I’m sure many of you know VSAN’s Failures To Tolerate, or FTT, is something that adds overhead to both your cluster & your data. It’s no secret FTT of 1 doubles your data, think of it as N+1 copies of your data. You could essentially have two, three, or four copies of your data, redundancy is a good thing!

When you look at the cluster side of it, there is another ‘gotcha’. The host needs becomes 2N+1. Let’s look at FTT of one, that’s saying you need 2(1)+1 hosts, so 2+1 = 3. And of course, FTT2 requires 5 hosts, and FTT3 requires 7.

What’s the problem?


Let’s step through it! In the web client (only place you can configure vSphere Replication 5.8, #sadface), you can choose whatever policy is available at the target site and the wizard will show compliant datastores. Take a look at this:

Notice something odd? As you can guess, I have only four nodes in the cluster by the four local datastores. I’ve selected FTT=2 and it says compliant, but we all know it’s not, LIAR! :P If you complete the wizard, vSphere Replication will actually complete successfully:

You can even recover that VM:

There is a problem!

Say you do like I did here and assign FTT=2 policy to a VM and replicate it to a VSAN datastore that can’t meet the policy. You can recover it, but it’ll keep the FTT=2 policy and not be compliant. The problem is you can’t change it after the fact. I tried and it failed:

I tried setting it to no policy at all and it still failed:

I tried forcing it to check compliance, but nothing ever happened:

It would never update, it just showed ‘Out of Date’:

There may have been ways to fix it, but I simply deleted this target VM, re-enabled replication for the original source with FTT=1 and recovered it again.

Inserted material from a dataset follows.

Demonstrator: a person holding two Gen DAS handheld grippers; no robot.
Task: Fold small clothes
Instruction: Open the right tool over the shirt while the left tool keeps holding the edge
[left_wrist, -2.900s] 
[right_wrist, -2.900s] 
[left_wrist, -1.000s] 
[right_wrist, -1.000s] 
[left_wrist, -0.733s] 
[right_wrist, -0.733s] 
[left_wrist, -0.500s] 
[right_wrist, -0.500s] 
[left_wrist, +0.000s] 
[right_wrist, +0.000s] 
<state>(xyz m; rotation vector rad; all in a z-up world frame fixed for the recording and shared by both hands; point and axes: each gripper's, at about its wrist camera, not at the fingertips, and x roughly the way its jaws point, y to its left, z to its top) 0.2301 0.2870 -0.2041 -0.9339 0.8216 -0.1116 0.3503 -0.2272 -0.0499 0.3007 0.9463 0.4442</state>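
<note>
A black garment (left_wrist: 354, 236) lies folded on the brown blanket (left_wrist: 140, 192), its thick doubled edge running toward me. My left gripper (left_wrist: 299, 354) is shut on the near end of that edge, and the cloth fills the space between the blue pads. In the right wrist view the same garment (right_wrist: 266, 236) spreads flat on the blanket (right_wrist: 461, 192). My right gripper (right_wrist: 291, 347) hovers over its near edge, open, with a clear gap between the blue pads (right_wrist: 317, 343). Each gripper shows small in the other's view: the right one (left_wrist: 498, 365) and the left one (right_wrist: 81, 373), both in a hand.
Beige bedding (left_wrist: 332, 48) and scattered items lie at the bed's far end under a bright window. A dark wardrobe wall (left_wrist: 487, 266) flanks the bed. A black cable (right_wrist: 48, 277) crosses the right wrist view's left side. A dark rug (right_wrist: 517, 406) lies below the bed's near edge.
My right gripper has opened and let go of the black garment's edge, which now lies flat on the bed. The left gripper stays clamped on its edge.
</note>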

However, if you’re using SRM with vSphere Replication, protecting the VM will actually still work. What’s funny, though, is if you run a test failover, it’ll fail with this error:

Now make sure you DO NOT run a recovery, you’ll get a similar error:

I checked the placeholder beforehand and since there aren’t any disks, it doesn’t seem to care:

So I tried to manually assign a storage policy, that’s where I saw no disks:

If you run a test, you can easily click clean up, change your FTT level in vSphere Replication, then run another test and maybe a recovery. However, if you did run a recovery, you’ll be kind of stuck. You can’t reconfigure vSphere Replication because the storage steps have already been done. You can go change the Storage Policy on the VM, but when you run the recovery again, it tries to force the original Storage Policy of FTT=2 and will fail.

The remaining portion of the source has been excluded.